# YOUR INSTRUCTIONS
Nothing other than an exact copy of the records should be returned.

# RECORDS SUPPLIED
________

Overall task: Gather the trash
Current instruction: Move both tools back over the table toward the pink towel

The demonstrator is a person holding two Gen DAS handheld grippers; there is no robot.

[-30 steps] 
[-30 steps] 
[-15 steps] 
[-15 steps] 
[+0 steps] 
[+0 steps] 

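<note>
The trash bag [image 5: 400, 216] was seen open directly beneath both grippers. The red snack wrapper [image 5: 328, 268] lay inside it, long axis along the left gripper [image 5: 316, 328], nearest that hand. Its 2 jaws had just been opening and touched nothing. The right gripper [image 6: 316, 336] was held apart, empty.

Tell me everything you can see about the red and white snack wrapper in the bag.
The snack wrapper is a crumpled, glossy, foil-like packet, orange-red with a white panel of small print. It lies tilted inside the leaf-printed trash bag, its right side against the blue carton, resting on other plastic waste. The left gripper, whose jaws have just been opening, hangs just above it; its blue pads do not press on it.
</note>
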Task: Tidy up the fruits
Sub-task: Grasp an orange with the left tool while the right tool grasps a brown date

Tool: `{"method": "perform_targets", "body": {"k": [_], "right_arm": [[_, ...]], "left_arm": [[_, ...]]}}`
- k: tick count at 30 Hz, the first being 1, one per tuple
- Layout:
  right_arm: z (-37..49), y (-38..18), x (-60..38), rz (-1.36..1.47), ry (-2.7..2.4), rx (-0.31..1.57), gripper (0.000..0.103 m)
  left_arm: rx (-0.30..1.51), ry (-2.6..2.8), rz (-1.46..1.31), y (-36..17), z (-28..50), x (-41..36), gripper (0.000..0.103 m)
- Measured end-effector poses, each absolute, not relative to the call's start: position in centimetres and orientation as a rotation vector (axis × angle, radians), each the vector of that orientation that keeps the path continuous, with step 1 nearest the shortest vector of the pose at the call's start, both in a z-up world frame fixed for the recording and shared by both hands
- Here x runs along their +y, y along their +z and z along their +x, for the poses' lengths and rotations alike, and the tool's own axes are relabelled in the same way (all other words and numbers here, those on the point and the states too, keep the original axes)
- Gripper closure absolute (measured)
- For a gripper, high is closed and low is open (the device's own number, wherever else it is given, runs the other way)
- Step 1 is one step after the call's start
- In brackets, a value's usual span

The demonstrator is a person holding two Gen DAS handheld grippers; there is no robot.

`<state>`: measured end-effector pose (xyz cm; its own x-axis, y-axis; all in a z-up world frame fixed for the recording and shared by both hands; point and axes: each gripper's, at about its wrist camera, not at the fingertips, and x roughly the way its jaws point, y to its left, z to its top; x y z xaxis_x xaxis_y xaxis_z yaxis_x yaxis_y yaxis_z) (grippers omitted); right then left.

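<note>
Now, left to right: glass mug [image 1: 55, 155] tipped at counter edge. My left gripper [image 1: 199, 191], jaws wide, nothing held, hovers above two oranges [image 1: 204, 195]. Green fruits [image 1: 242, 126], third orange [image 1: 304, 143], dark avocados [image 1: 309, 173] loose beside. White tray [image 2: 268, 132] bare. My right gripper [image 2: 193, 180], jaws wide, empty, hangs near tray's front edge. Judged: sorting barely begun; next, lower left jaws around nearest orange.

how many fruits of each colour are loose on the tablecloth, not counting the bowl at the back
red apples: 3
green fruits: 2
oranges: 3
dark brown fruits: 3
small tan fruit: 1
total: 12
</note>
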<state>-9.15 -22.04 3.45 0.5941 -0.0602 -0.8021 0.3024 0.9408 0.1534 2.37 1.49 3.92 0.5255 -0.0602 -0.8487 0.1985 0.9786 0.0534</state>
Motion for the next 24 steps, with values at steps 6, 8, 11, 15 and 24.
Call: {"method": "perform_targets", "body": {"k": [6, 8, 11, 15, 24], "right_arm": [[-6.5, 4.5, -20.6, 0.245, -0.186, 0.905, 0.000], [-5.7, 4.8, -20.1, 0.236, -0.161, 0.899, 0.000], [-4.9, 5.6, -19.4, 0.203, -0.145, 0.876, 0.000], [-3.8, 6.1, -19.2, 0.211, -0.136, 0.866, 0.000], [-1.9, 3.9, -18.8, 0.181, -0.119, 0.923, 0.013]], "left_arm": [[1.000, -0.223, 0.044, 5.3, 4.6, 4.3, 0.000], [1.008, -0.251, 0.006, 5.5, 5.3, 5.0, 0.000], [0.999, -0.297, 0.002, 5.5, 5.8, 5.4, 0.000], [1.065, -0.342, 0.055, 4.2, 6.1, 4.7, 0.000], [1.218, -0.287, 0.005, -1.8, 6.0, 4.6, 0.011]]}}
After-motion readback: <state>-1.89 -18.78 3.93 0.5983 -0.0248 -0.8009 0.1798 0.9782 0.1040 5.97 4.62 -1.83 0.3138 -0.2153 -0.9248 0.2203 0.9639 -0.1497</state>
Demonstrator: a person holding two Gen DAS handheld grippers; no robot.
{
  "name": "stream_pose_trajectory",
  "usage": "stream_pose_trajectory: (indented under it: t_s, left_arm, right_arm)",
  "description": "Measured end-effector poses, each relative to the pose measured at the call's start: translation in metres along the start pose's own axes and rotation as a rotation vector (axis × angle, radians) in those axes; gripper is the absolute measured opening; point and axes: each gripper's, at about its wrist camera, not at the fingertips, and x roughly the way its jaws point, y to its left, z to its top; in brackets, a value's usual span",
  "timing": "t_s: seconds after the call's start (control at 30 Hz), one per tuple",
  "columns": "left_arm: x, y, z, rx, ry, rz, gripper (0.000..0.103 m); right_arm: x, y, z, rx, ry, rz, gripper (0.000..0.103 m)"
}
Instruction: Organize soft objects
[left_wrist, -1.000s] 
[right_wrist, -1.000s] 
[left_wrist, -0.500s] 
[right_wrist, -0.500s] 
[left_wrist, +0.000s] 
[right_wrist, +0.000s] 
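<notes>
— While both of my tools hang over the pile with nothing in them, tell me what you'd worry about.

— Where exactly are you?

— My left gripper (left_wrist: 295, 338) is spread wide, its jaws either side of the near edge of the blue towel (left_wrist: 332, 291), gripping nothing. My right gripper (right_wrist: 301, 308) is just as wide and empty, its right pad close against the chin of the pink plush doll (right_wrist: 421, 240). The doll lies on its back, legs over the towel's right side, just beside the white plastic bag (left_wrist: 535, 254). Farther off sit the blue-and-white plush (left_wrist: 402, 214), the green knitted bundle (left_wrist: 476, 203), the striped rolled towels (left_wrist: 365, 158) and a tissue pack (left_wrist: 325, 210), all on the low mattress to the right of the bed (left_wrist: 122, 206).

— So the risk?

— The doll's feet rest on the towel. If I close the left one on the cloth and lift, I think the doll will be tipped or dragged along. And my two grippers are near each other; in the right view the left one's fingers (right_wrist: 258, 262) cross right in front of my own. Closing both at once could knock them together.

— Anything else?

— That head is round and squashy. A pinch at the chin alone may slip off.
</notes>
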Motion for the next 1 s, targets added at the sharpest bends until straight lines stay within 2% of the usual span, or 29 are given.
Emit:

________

# TASK SOLUTION
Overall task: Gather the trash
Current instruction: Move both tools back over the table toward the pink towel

The demonstrator is a person holding two Gen DAS handheld grippers; there is no robot.

[-30 steps] 
[-30 steps] 
[-15 steps] 
[-15 steps] 
[+0 steps] 
[+0 steps] 

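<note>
The trash bag [image 5: 400, 216] was seen open directly beneath both grippers. The red snack wrapper [image 5: 328, 268] lay inside it, long axis along the left gripper [image 5: 316, 328], nearest that hand. Its 2 jaws had just been opening and touched nothing. The right gripper [image 6: 316, 336] was held apart, empty.

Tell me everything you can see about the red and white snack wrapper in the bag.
The snack wrapper is a crumpled, glossy, foil-like packet, orange-red with a white panel of small print. It lies tilted inside the leaf-printed trash bag, its right side against the blue carton, resting on other plastic waste. The left gripper, whose jaws have just been opening, hangs just above it; its blue pads do not press on it.
</note>
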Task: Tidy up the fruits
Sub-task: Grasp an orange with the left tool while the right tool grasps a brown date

Tool: `{"method": "perform_targets", "body": {"k": [_], "right_arm": [[_, ...]], "left_arm": [[_, ...]]}}`
- k: tick count at 30 Hz, the first being 1, one per tuple
- Layout:
  right_arm: z (-37..49), y (-38..18), x (-60..38), rz (-1.36..1.47), ry (-2.7..2.4), rx (-0.31..1.57), gripper (0.000..0.103 m)
  left_arm: rx (-0.30..1.51), ry (-2.6..2.8), rz (-1.46..1.31), y (-36..17), z (-28..50), x (-41..36), gripper (0.000..0.103 m)
- Measured end-effector poses, each absolute, not relative to the call's start: position in centimetres and orientation as a rotation vector (axis × angle, radians), each the vector of that orientation that keeps the path continuous, with step 1 nearest the shortest vector of the pose at the call's start, both in a z-up world frame fixed for the recording and shared by both hands
- Here x runs along their +y, y along their +z and z along their +x, for the poses' lengths and rotations alike, and the tool's own axes are relabelled in the same way (all other words and numbers here, those on the point and the states too, keep the original axes)
- Gripper closure absolute (measured)
- For a gripper, high is closed and low is open (the device's own number, wherever else it is given, runs the other way)
- Step 1 is one step after the call's start
- In brackets, a value's usual span

The demonstrator is a person holding two Gen DAS handheld grippers; there is no robot.

`<state>`: measured end-effector pose (xyz cm; its own x-axis, y-axis; all in a z-up world frame fixed for the recording and shared by both hands; point and axes: each gripper's, at about its wrist camera, not at the fingertips, and x roughly the way its jaws point, y to its left, z to its top; x y z xaxis_x xaxis_y xaxis_z yaxis_x yaxis_y yaxis_z) (grippers omitted); right then left.

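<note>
Now, left to right: glass mug [image 1: 55, 155] tipped at counter edge. My left gripper [image 1: 199, 191], jaws wide, nothing held, hovers above two oranges [image 1: 204, 195]. Green fruits [image 1: 242, 126], third orange [image 1: 304, 143], dark avocados [image 1: 309, 173] loose beside. White tray [image 2: 268, 132] bare. My right gripper [image 2: 193, 180], jaws wide, empty, hangs near tray's front edge. Judged: sorting barely begun; next, lower left jaws around nearest orange.

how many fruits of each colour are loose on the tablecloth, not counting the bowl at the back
red apples: 3
green fruits: 2
oranges: 3
dark brown fruits: 3
small tan fruit: 1
total: 12
</note>
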<state>-9.15 -22.04 3.45 0.5941 -0.0602 -0.8021 0.3024 0.9408 0.1534 2.37 1.49 3.92 0.5255 -0.0602 -0.8487 0.1985 0.9786 0.0534</state>
Motion for the next 24 steps, with values at steps 6, 8, 11, 15 and 24.
Call: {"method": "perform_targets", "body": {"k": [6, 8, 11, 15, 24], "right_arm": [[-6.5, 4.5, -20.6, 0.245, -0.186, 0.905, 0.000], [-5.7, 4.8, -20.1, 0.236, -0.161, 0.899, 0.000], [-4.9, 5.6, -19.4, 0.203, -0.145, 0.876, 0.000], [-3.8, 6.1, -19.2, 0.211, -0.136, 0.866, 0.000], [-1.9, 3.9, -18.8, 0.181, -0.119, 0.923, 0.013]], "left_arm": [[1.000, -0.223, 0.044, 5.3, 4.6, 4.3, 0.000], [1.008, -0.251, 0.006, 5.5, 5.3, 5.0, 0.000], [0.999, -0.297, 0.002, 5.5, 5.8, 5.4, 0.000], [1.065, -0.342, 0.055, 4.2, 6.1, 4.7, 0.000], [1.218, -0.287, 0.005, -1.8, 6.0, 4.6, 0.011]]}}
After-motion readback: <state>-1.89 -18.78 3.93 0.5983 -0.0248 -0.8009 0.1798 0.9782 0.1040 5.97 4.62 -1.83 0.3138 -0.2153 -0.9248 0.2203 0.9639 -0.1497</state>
Demonstrator: a person holding two Gen DAS handheld grippers; no robot.
{
  "name": "stream_pose_trajectory",
  "usage": "stream_pose_trajectory: (indented under it: t_s, left_arm, right_arm)",
  "description": "Measured end-effector poses, each relative to the pose measured at the call's start: translation in metres along the start pose's own axes and rotation as a rotation vector (axis × angle, radians) in those axes; gripper is the absolute measured opening; point and axes: each gripper's, at about its wrist camera, not at the fingertips, and x roughly the way its jaws point, y to its left, z to its top; in brackets, a value's usual span",
  "timing": "t_s: seconds after the call's start (control at 30 Hz), one per tuple",
  "columns": "left_arm: x, y, z, rx, ry, rz, gripper (0.000..0.103 m); right_arm: x, y, z, rx, ry, rz, gripper (0.000..0.103 m)"
}
Instruction: Organize soft objects
[left_wrist, -1.000s] 
[right_wrist, -1.000s] 
[left_wrist, -0.500s] 
[right_wrist, -0.500s] 
[left_wrist, +0.000s] 
[right_wrist, +0.000s] 
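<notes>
— While both of my tools hang over the pile with nothing in them, tell me what you'd worry about.

— Where exactly are you?

— My left gripper (left_wrist: 295, 338) is spread wide, its jaws either side of the near edge of the blue towel (left_wrist: 332, 291), gripping nothing. My right gripper (right_wrist: 301, 308) is just as wide and empty, its right pad close against the chin of the pink plush doll (right_wrist: 421, 240). The doll lies on its back, legs over the towel's right side, just beside the white plastic bag (left_wrist: 535, 254). Farther off sit the blue-and-white plush (left_wrist: 402, 214), the green knitted bundle (left_wrist: 476, 203), the striped rolled towels (left_wrist: 365, 158) and a tissue pack (left_wrist: 325, 210), all on the low mattress to the right of the bed (left_wrist: 122, 206).

— So the risk?

— The doll's feet rest on the towel. If I close the left one on the cloth and lift, I think the doll will be tipped or dragged along. And my two grippers are near each other; in the right view the left one's fingers (right_wrist: 258, 262) cross right in front of my own. Closing both at once could knock them together.

— Anything else?

— That head is round and squashy. A pinch at the chin alone may slip off.
</notes>
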Motion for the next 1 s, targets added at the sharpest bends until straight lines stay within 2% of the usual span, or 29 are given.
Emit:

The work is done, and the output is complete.